I got two shots into the chest before he started to fall. The only sound I could hear after the shots was the blood in my own ears, or maybe it’s something else; whatever the sound is, it’s what’s left after the rest of your hearing goes away for a while.

I saw Paulson out of the corner of my eye rushing toward the room and the wounded, but I shouted at him, not sure he’d hear me, so it was probably more scream than yell: “No! Not yet!”

I glanced at him just enough to see him looking at me with wide eyes. He was pale, but he nodded, letting me know he’d heard me. I went back to staring at the room and the two men on the floor. Cookson’s body had fallen backward against the bed and then slid to the side of it. His pale, thin legs were tangled up in the large hospital gown so I couldn’t see much of his body. The gown was big enough and he was small enough that his breathing might not have been that easy to see. I couldn’t even see if he was bleeding from here; there was already too much blood on the floor from Gonzales. I would have to get up on the target before I could be sure he—it—was dead.

The energy of the wards sat across the open doorway like an invisible sheet except this sheet vibrated with energy, but it wasn’t meant to keep me out. I stepped through and didn’t even hesitate as the warm rush of it passed over my skin. I’d stepped through stronger wards than this on the job; I was still impressed that it had contained the demon.

I stared down my gun at the body. There was blood where the two bullets had entered the body but none out the back. He looked even smaller and less finished from this angle, as if I’d shot a child. I swallowed hard, and my eyes burned, which was stupid. I’d had no choice. I kept the barrel of the gun steady on the body as I pushed it with the toe of my shoe. Why not kneel and check for a pulse?
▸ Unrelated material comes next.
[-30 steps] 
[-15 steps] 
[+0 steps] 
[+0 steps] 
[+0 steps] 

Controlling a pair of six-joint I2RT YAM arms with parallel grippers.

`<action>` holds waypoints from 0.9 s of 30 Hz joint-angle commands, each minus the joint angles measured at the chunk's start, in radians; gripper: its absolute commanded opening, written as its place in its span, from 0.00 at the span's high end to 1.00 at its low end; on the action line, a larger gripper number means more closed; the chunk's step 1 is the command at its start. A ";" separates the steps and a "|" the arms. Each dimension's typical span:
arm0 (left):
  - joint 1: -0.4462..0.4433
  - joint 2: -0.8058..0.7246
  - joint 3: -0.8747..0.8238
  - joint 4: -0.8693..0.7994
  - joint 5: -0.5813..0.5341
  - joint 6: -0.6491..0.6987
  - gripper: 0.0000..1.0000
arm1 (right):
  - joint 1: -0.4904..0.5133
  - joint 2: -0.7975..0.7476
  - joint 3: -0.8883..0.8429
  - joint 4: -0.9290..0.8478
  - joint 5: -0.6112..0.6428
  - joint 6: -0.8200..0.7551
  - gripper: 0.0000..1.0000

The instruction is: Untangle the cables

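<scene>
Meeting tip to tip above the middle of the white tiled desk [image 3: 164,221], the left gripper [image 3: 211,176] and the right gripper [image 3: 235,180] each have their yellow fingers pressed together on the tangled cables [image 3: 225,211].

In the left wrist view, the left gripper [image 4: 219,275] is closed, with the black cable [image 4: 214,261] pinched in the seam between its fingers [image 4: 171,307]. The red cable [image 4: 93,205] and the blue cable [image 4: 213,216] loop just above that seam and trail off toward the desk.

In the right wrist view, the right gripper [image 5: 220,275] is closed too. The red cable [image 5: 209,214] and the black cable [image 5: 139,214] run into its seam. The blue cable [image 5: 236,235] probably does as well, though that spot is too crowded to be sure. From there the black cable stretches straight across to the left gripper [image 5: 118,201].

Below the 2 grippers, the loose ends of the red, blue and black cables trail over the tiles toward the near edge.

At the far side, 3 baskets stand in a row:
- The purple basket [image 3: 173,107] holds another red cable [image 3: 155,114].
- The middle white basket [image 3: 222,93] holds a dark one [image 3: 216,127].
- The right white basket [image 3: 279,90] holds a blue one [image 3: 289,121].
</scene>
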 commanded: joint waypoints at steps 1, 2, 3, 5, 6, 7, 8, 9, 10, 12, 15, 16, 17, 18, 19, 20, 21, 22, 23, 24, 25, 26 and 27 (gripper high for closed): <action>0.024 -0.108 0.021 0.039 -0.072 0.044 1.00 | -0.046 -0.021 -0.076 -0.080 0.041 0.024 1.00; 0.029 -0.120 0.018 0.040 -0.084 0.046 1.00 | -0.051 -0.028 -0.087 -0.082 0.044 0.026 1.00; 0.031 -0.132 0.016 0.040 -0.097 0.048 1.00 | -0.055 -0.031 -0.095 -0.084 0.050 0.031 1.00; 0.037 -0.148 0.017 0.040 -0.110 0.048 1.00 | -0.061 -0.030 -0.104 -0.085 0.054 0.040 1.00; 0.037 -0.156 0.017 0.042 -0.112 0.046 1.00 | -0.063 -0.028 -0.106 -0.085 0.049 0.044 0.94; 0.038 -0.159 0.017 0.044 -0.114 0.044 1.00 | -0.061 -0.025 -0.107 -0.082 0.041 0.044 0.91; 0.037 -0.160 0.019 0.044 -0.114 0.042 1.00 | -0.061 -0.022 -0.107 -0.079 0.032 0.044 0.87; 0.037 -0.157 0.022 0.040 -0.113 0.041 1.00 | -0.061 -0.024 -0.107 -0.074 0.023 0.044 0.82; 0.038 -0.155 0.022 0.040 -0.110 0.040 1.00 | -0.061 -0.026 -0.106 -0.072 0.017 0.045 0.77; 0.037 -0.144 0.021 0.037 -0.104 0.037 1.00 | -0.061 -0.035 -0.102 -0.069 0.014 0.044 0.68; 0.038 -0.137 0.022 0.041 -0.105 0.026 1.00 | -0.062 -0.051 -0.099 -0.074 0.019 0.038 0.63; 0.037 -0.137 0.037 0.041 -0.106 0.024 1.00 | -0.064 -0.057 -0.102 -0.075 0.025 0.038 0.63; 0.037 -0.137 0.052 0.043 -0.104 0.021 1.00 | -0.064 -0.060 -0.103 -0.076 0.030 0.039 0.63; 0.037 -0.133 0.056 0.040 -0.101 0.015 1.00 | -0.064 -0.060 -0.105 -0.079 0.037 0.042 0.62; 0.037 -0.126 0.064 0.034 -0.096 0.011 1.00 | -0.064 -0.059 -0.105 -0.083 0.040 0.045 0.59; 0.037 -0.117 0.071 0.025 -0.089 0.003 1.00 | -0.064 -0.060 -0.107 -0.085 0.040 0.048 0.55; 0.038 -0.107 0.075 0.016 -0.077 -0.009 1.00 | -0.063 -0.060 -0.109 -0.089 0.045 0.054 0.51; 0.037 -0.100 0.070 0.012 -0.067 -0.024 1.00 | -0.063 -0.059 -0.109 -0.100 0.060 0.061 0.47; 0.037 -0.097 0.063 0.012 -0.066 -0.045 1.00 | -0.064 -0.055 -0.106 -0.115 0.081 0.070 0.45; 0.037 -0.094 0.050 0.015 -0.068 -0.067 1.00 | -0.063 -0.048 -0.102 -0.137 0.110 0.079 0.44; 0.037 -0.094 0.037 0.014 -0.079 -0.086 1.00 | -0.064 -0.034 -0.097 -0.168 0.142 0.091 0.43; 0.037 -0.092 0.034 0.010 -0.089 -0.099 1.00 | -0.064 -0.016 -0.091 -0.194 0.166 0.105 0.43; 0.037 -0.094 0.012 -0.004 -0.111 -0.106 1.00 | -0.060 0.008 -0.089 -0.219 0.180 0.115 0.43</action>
Because if the demon was faking, I didn’t want to be that close to its hands. The body rolled in that boneless, empty way that no living person can fake. I didn’t need to check a pulse to know that Mark Cookson was dead.

“He’s dead, save Gonzales,” I said. I repeated it louder to make sure that Paulson heard me. He and Nurse Prescott came in with another nurse whose name I never got. I moved into the hallway to give them room to work. My part was done; I’d taken a life so they could save one. I prayed that they would be able to save Gonzales, because if he died, too, then it was all for nothing.

I felt movement down the hallway like the brush of angel wings felt before they’re seen. I aimed down the hallway and it was Charleston with his own gun out and pointed at the floor. I aimed my gun in a safe direction as I saw the hospital security in uniform at his back, and uniformed police. The tightness in my gut eased, because with Charleston I knew I had serious backup. The rest of the men and one female uniform were unknowns. You hope every cop you meet is good backup, but you never know until the bad thing happens, and then they either rise or fall.